▸ Given information
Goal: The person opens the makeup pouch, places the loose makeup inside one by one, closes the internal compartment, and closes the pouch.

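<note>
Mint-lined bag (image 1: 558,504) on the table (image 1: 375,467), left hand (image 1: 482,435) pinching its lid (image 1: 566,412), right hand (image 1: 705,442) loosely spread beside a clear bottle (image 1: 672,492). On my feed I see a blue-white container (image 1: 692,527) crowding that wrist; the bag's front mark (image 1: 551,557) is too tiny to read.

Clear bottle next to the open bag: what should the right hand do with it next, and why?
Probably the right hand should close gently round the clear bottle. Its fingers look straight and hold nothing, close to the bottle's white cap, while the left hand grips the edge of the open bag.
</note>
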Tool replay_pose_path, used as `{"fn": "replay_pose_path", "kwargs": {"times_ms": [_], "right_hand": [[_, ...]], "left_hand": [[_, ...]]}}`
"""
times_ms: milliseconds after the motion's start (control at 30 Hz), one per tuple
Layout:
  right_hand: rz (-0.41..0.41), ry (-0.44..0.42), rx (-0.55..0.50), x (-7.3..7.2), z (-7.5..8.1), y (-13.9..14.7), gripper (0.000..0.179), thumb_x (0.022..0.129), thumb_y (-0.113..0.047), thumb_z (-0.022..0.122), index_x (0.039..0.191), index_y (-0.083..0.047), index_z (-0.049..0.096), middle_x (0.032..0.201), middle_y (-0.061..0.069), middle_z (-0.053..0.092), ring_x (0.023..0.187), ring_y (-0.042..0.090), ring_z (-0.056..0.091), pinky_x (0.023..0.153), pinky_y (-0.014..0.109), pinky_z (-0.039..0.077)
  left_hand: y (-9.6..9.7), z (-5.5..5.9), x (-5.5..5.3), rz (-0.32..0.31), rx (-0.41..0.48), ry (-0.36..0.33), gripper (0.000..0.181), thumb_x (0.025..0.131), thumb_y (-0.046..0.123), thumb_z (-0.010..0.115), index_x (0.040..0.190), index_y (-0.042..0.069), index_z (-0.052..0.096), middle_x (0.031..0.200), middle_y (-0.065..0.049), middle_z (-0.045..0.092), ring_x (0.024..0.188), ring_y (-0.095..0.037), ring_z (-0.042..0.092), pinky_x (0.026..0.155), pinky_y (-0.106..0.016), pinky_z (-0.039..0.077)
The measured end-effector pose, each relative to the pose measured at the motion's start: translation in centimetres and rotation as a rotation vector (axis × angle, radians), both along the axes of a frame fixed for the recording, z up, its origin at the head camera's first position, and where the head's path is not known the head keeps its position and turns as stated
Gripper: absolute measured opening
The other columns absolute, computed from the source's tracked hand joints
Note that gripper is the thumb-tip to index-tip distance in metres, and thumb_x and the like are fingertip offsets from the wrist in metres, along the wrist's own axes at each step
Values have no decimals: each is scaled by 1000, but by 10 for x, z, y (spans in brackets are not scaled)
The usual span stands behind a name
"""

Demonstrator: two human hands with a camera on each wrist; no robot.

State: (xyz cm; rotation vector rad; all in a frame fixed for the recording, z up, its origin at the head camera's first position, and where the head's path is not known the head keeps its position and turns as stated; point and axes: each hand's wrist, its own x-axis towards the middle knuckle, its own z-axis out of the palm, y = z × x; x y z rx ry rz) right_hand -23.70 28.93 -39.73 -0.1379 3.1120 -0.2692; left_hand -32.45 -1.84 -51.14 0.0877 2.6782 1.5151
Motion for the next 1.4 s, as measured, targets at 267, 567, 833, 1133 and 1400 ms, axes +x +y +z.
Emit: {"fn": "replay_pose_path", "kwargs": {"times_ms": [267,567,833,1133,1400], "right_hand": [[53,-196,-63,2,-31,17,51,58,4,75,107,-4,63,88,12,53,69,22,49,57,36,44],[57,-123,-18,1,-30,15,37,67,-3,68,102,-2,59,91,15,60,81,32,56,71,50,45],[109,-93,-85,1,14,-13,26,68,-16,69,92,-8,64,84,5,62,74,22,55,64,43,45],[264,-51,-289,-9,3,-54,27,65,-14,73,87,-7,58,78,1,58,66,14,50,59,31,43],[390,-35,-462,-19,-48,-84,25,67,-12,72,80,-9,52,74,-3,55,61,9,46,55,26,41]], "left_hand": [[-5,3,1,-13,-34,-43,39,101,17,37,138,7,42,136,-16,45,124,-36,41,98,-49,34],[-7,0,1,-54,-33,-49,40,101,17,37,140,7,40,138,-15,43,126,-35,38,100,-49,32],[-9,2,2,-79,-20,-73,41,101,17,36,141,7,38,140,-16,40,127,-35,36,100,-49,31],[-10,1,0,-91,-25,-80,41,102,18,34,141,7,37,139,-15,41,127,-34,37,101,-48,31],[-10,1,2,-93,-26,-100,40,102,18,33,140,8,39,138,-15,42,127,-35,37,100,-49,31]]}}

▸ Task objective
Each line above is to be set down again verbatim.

▸ Task result
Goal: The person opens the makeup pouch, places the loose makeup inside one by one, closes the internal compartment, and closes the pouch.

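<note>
Mint-lined bag (image 1: 558,504) on the table (image 1: 375,467), left hand (image 1: 482,435) pinching its lid (image 1: 566,412), right hand (image 1: 705,442) loosely spread beside a clear bottle (image 1: 672,492). On my feed I see a blue-white container (image 1: 692,527) crowding that wrist; the bag's front mark (image 1: 551,557) is too tiny to read.

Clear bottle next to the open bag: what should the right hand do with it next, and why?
Probably the right hand should close gently round the clear bottle. Its fingers look straight and hold nothing, close to the bottle's white cap, while the left hand grips the edge of the open bag.
</note>
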Tool replay_pose_path, used as `{"fn": "replay_pose_path", "kwargs": {"times_ms": [_], "right_hand": [[_, ...]], "left_hand": [[_, ...]]}}`
"""
times_ms: milliseconds after the motion's start (control at 30 Hz), one per tuple
Layout:
  right_hand: rz (-0.41..0.41), ry (-0.44..0.42), rx (-0.55..0.50), x (-7.3..7.2), z (-7.5..8.1), y (-13.9..14.7), gripper (0.000..0.179), thumb_x (0.022..0.129), thumb_y (-0.113..0.047), thumb_z (-0.022..0.122), index_x (0.039..0.191), index_y (-0.083..0.047), index_z (-0.049..0.096), middle_x (0.032..0.201), middle_y (-0.061..0.069), middle_z (-0.053..0.092), ring_x (0.023..0.187), ring_y (-0.042..0.090), ring_z (-0.056..0.091), pinky_x (0.023..0.153), pinky_y (-0.014..0.109), pinky_z (-0.039..0.077)
  left_hand: y (-9.6..9.7), z (-5.5..5.9), x (-5.5..5.3), rz (-0.32..0.31), rx (-0.41..0.48), ry (-0.36..0.33), gripper (0.000..0.181), thumb_x (0.025..0.131), thumb_y (-0.046..0.123), thumb_z (-0.010..0.115), index_x (0.040..0.190), index_y (-0.042..0.069), index_z (-0.052..0.096), middle_x (0.031..0.200), middle_y (-0.065..0.049), middle_z (-0.045..0.092), ring_x (0.024..0.188), ring_y (-0.095..0.037), ring_z (-0.042..0.092), pinky_x (0.026..0.155), pinky_y (-0.106..0.016), pinky_z (-0.039..0.077)
The measured end-effector pose, each relative to the pose measured at the motion's start: translation in centimetres and rotation as a rotation vector (axis × angle, radians), both along the axes of a frame fixed for the recording, z up, its origin at the head camera's first position, and where the head's path is not known the head keeps its position and turns as stated
Gripper: absolute measured opening
The other columns absolute, computed from the source's tracked hand joints
Note that gripper is the thumb-tip to index-tip distance in metres, and thumb_x and the like are fingertip offsets from the wrist in metres, along the wrist's own axes at each step
Values have no decimals: each is scaled by 1000, but by 10 for x, z, y (spans in brackets are not scaled)
The usual span stands behind a name
"""

Demonstrator: two human hands with a camera on each wrist; no robot.

State: (xyz cm; rotation vector rad; all in a frame fixed for the recording, z up, its origin at the head camera's first position, and where the head's path is not known the head keeps its position and turns as stated; point and axes: each hand's wrist, its own x-axis towards the middle knuckle, its own z-axis out of the palm, y = z × x; x y z rx ry rz) right_hand -23.70 28.93 -39.73 -0.1379 3.1120 -0.2692; left_hand -32.45 -1.84 -51.14 0.0877 2.6782 1.5151
Motion for the next 1.4 s, as measured, targets at 267, 567, 833, 1133 and 1400 ms, axes +x +y +z.
Emit: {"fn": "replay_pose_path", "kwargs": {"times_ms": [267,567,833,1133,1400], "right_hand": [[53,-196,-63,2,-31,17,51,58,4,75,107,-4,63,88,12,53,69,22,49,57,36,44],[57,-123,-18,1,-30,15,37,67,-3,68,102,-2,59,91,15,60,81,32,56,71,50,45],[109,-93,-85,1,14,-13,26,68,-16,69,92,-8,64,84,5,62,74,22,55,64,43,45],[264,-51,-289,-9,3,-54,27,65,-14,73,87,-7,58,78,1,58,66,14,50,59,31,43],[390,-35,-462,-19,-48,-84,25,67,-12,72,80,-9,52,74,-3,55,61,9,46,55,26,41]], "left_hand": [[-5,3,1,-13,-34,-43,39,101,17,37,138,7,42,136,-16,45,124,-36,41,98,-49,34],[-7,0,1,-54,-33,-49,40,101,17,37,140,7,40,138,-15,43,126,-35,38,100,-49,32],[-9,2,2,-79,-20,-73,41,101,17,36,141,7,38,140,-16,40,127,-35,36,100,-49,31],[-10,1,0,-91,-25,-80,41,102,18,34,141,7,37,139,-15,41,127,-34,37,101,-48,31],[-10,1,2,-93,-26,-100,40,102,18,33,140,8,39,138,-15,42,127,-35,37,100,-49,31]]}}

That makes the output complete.